Perhaps because she has been a friend to these people for so many years. With 36 years of service, Rea is the longest-tenured employee at North Valley Hospital. And, she says, she loves her work as much — or more — than the first day she started.
“A lot of people ask me why I’m not retired, but I still enjoy the work so much,” she said. “I don’t feel any different from the first day I started. I don’t think about that (retiring) very much.”
A lot has changed since Rea, 64, started working as a nurse at North Valley Hospital in 1974. When Rea went to work at North Valley Hospital, there was no such thing as text messaging, laptop computers, or even voice mail. But one aspect of her work that has remained constant is North Valley Hospital’s approach to patient care. The hospital in 2002 became affiliated with Planetree, an approach that puts the patient at the center of all of the hospital’s healthcare management decisions, from design of rooms to how hospital employees interact with each other.
“The approach to the patient is truly comprehensive,” Rea said in an interview at the hospital.
Founded in 1978 by a San Francisco patient who endured a traumatic healthcare experience, Planetree is an internationally-recognized, nonprofit organization that partners with healthcare providers around the globe to advance patient-centered approaches to care. The Planetree method focuses on the mind, body and spirit of the patient, and Rea said the Planetree methods do provide better patient outcomes. It has also helped Rea become a better leader.
Rea has spent most of her years at the hospital in the medical surgery department, and she oversees a staff of 29 nurses and nurse assistants. As a leader at the hospital, Rea was instrumental in helping design the new North Valley Hospital. Part of the Planetree method is to give employees a voice in management decisions. When the hospital was being built Rea got to help pick designs of the new patient rooms — a job she talks about proudly. “It was a lot of work, but we all had a say in it,” she said. From the colors of the rooms, to the size and location, the employees got to have their says. One thing helped them make their decisions in the new hospital’s design: “It was all about the patients,” Rea said.
As Rea walked throughout the hospital, it was easy to see how she has excelled through the years. In her time at North Valley Hospital, Rea has served in many nursing capacities, from emergency room to orthopedics, where she is focused now.
What has also changed since Rea started in nursing is the financial environment in which health care is provided. With so many more regulations, liabilities and intitiatives, Rea said nurses — and all healthcare providers — have to work that much harder to provide a high level of service. “It’s changing all the time,” she said.
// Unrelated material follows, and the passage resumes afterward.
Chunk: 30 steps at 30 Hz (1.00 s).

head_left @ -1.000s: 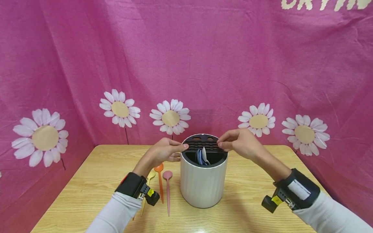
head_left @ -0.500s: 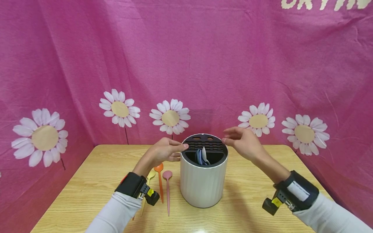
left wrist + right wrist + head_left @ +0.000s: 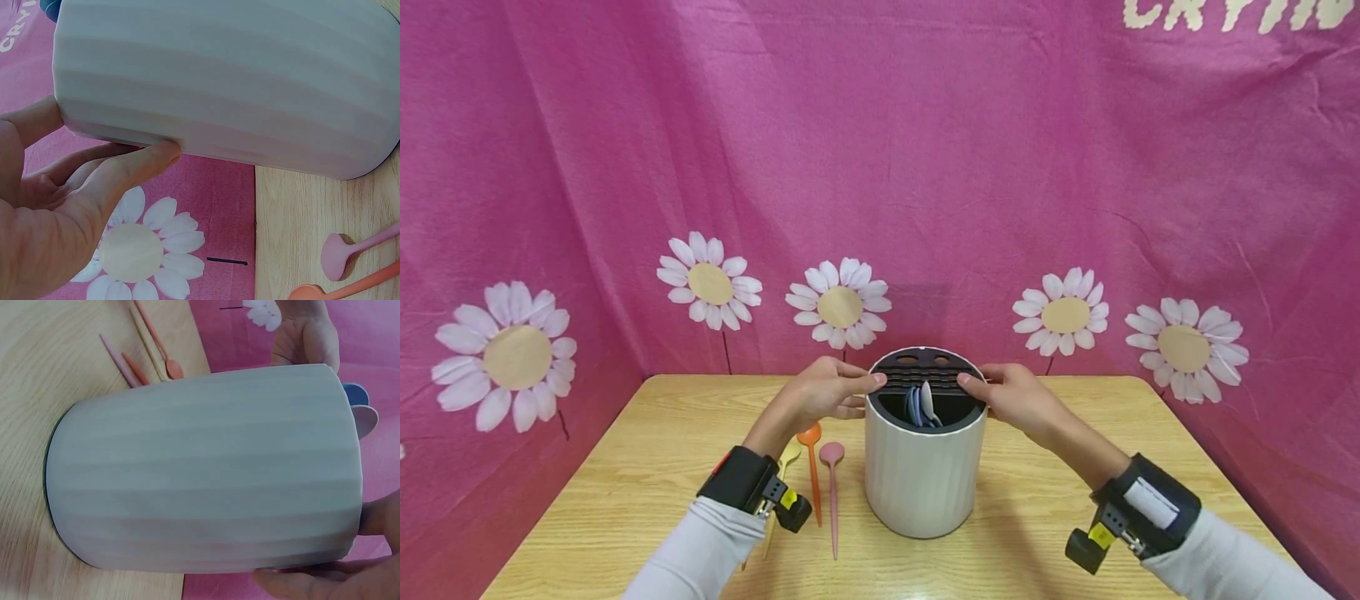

Patients are changing too, Rea said. Many patients now are much more acutely ill by the time they get care. “People are just sicker,” she said. One of the most rewarding aspects of her job is building effective teams and setting good examples for others, she said. Rea tries to set a good example by her strong work ethic — something perhaps built by her ranching heritage. “I work hard, put in my time and give it my all,” Rea said. “I come in early and I stay late. My parents taught me a good work ethic.”
Rea was raised in Iowa and it was on a ski trip to Colorado in 1969 that she discovered the Rocky Mountains. Rea began her nursing career as an orthopedics nurse at the University of Colorado, then went on to become a flight nurse at Craig Hospital in Denver. On a ski trip to Breckenridge in 1971 she met her husband, Denny Rea. She and Denny moved to Whitefish in 1974 and settled on a farm that her father, a cattle buyer in Iowa, had purchased east of Whitefish.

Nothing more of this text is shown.